#### WHAT TO PRODUCE:
Collect all lines from the records below that include the word "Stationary".

#### Data records:
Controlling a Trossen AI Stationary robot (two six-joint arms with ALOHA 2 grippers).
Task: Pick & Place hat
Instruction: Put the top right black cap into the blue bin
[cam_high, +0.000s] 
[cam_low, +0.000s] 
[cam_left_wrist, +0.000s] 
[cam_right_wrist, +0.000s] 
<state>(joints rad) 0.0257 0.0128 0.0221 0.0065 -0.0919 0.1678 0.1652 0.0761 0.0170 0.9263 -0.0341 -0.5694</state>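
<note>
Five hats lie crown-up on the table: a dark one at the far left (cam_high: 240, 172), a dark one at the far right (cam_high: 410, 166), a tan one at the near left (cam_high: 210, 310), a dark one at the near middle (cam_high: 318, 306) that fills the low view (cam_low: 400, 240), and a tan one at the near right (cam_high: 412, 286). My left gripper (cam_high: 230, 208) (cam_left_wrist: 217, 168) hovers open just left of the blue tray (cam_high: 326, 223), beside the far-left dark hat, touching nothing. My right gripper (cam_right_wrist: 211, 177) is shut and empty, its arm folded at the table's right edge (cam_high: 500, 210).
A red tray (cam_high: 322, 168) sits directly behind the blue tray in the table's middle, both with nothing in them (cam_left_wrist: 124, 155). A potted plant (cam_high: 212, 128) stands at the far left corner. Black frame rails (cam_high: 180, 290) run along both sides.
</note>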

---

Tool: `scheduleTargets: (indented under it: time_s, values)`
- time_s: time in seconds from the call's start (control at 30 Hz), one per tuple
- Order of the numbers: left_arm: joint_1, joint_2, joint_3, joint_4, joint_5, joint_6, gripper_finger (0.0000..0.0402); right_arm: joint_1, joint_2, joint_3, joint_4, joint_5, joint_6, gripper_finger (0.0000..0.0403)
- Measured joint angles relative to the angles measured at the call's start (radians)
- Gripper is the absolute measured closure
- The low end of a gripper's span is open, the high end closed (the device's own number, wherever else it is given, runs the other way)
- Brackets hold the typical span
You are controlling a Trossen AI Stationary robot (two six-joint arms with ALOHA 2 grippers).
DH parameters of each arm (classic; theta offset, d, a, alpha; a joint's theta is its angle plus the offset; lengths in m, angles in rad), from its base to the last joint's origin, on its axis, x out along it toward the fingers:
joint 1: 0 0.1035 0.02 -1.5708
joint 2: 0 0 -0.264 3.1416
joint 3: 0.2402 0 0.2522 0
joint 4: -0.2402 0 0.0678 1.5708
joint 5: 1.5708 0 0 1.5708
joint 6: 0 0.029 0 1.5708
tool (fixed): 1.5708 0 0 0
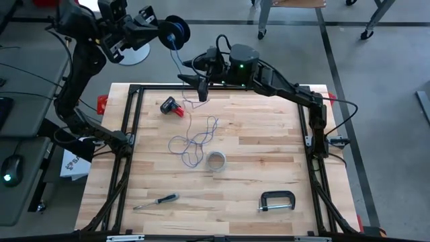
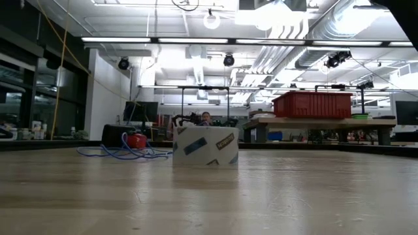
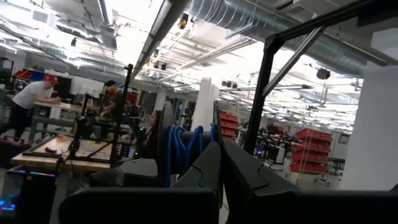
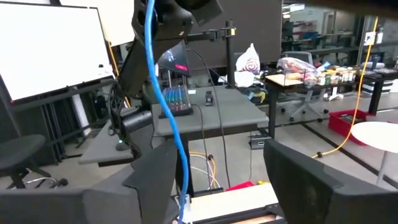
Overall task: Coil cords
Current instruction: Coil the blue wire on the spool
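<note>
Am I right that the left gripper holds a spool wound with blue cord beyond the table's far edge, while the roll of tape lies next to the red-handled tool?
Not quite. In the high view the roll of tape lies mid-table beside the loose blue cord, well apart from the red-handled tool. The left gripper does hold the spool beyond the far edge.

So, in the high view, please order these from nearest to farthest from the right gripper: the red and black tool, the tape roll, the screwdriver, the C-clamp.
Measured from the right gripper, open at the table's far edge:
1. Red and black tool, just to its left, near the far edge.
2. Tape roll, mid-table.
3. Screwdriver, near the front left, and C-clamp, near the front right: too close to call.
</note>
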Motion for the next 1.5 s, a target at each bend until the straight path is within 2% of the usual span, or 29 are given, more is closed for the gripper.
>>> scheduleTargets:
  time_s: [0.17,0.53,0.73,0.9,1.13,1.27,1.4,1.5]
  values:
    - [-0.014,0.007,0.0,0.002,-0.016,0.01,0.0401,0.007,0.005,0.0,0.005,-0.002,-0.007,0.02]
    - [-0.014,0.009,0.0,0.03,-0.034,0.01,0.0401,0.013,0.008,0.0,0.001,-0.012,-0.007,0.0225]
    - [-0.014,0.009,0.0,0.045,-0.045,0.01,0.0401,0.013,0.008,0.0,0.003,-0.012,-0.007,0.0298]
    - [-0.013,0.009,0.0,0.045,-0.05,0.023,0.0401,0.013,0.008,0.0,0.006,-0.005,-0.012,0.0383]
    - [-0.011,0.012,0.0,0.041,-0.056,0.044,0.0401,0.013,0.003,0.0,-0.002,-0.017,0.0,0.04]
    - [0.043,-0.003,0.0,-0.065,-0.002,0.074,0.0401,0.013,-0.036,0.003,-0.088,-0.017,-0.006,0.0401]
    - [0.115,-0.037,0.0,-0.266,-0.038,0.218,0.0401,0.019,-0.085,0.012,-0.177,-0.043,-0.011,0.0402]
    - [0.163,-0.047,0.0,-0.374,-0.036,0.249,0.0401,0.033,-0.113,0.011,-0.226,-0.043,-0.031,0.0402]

#### COMPLETED TASK:
Controlling a Trossen AI Stationary robot (two six-joint arms with ALOHA 2 grippers).
You are controlling a Trossen AI Stationary robot (two six-joint arms with ALOHA 2 grippers).

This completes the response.